A single number is required: the count of lines in the records below that contain the word "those".
───── Records provided
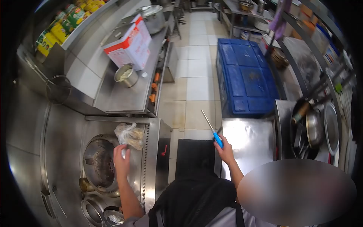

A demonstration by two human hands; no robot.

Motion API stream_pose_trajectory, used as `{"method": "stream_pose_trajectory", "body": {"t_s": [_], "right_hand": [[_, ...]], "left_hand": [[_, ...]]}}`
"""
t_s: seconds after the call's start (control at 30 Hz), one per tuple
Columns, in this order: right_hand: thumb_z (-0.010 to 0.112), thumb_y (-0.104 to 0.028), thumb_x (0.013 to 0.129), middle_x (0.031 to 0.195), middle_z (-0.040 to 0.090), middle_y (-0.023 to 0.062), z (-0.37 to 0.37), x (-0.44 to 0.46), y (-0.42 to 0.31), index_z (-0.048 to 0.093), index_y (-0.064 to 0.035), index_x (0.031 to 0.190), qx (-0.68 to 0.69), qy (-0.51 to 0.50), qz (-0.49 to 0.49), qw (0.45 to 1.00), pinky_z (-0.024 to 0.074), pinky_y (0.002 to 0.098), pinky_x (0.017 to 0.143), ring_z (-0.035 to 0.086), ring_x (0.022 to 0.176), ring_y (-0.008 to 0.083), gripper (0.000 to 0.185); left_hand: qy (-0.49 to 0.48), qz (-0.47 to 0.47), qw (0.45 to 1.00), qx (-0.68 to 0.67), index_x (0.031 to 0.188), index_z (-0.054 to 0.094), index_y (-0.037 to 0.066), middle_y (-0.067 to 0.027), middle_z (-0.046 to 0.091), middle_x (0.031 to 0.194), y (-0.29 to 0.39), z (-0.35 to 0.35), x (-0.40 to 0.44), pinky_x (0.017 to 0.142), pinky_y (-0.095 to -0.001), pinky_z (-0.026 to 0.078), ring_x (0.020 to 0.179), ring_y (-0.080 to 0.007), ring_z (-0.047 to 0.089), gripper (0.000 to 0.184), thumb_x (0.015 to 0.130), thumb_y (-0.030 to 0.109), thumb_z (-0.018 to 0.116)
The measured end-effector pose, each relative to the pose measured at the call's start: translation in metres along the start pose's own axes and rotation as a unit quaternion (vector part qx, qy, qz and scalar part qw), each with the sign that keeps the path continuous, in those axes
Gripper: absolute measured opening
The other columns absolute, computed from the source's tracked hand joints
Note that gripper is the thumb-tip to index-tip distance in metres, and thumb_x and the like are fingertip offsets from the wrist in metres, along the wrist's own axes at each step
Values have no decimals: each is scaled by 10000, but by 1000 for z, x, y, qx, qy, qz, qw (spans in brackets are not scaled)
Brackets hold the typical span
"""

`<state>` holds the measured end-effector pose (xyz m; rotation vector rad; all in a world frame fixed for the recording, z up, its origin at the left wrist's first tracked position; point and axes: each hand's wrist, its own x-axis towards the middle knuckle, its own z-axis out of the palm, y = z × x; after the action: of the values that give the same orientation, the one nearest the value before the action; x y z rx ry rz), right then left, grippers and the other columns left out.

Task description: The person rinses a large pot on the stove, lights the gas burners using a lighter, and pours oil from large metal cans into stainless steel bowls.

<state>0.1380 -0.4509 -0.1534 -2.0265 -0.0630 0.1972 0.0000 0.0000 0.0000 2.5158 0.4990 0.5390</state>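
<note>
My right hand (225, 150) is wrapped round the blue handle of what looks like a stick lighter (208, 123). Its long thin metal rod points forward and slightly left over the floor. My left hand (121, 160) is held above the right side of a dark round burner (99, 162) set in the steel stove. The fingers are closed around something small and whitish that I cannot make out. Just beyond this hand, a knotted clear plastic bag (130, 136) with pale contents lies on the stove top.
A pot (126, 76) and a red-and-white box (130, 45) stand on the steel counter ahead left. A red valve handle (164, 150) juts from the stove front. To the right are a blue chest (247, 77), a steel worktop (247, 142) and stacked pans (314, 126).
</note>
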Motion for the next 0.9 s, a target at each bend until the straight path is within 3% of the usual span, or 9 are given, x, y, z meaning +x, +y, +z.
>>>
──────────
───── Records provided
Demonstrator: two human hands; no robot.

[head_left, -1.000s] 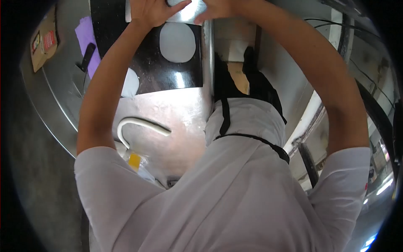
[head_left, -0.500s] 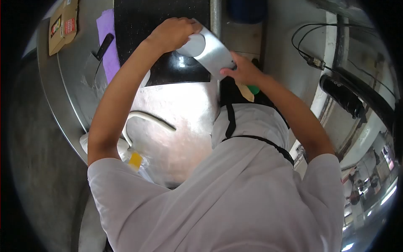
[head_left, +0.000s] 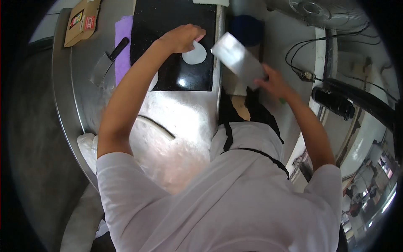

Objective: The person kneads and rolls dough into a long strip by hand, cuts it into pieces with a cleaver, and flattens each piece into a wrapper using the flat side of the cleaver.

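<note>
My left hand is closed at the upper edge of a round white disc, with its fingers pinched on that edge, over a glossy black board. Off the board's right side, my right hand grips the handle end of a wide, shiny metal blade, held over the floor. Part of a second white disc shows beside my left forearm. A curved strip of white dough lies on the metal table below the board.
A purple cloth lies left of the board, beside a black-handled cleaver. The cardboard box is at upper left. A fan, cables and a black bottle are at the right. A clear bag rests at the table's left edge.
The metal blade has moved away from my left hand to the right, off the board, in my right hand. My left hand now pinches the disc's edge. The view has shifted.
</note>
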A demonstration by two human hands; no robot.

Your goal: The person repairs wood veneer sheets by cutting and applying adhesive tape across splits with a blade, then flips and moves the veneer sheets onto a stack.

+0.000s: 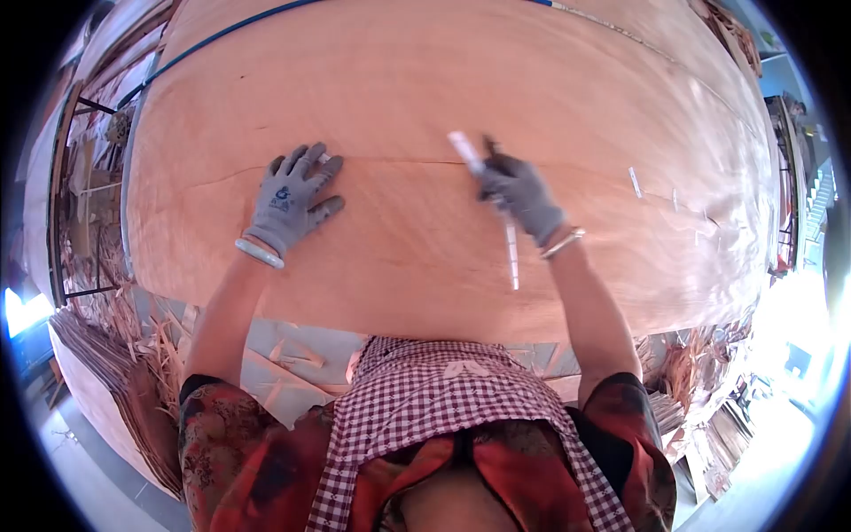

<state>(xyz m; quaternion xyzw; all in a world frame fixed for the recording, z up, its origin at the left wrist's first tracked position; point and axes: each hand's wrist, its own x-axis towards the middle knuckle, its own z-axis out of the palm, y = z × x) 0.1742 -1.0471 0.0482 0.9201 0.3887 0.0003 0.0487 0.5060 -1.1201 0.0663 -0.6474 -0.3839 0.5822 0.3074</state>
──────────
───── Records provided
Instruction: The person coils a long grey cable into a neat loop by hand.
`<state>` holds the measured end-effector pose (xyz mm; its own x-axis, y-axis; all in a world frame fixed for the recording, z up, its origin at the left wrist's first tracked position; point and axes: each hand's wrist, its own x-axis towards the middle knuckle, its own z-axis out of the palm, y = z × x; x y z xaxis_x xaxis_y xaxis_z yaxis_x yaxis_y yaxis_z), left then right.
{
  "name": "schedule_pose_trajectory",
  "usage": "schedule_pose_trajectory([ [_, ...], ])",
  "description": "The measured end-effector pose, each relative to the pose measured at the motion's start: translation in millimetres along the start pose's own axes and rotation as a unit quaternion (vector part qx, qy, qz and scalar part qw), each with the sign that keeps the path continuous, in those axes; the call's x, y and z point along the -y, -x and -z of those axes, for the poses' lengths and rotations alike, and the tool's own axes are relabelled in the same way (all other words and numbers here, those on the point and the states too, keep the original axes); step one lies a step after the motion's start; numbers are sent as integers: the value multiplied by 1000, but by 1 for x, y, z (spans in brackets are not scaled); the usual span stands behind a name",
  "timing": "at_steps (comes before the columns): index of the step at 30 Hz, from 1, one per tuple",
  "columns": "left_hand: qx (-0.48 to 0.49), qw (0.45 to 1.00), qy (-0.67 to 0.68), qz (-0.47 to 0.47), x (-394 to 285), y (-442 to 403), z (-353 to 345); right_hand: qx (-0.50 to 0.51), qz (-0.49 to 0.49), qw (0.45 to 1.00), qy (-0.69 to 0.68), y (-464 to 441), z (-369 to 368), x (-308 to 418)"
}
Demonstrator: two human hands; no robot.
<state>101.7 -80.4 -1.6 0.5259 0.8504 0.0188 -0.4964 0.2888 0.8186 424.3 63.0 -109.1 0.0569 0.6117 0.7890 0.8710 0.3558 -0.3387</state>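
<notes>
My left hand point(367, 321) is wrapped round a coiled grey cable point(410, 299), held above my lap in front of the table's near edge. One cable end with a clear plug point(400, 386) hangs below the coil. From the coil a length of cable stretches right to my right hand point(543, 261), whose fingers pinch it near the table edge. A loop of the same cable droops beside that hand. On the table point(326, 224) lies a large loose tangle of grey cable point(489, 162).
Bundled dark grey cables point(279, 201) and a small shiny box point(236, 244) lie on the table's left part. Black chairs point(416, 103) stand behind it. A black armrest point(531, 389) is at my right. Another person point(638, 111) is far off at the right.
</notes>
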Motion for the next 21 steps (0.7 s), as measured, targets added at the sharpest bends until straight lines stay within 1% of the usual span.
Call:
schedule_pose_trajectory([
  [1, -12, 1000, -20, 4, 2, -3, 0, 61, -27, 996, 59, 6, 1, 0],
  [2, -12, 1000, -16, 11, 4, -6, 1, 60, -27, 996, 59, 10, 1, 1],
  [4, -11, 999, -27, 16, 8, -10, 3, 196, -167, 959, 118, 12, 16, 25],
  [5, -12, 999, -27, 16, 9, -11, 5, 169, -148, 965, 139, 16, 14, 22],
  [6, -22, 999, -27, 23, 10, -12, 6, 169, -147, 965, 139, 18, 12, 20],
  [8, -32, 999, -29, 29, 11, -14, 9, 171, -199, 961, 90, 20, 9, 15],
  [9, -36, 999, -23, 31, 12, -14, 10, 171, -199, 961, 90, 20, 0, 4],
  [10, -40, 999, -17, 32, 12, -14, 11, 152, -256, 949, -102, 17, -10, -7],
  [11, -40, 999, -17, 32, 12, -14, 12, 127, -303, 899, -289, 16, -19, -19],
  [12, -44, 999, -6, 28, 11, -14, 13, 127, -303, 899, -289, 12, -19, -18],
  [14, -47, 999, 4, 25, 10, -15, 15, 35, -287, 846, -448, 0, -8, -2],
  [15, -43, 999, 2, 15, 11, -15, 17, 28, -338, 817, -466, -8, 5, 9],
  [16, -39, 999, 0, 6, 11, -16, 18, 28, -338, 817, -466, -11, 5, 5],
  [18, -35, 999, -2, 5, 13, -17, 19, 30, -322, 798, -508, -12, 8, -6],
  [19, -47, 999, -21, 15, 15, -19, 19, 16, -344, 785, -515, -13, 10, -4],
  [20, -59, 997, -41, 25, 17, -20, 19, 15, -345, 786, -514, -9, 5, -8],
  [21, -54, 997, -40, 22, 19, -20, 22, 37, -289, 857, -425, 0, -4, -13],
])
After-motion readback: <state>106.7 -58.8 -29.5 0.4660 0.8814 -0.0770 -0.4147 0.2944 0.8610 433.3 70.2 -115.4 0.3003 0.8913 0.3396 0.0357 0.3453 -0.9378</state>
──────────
Answer section >> 2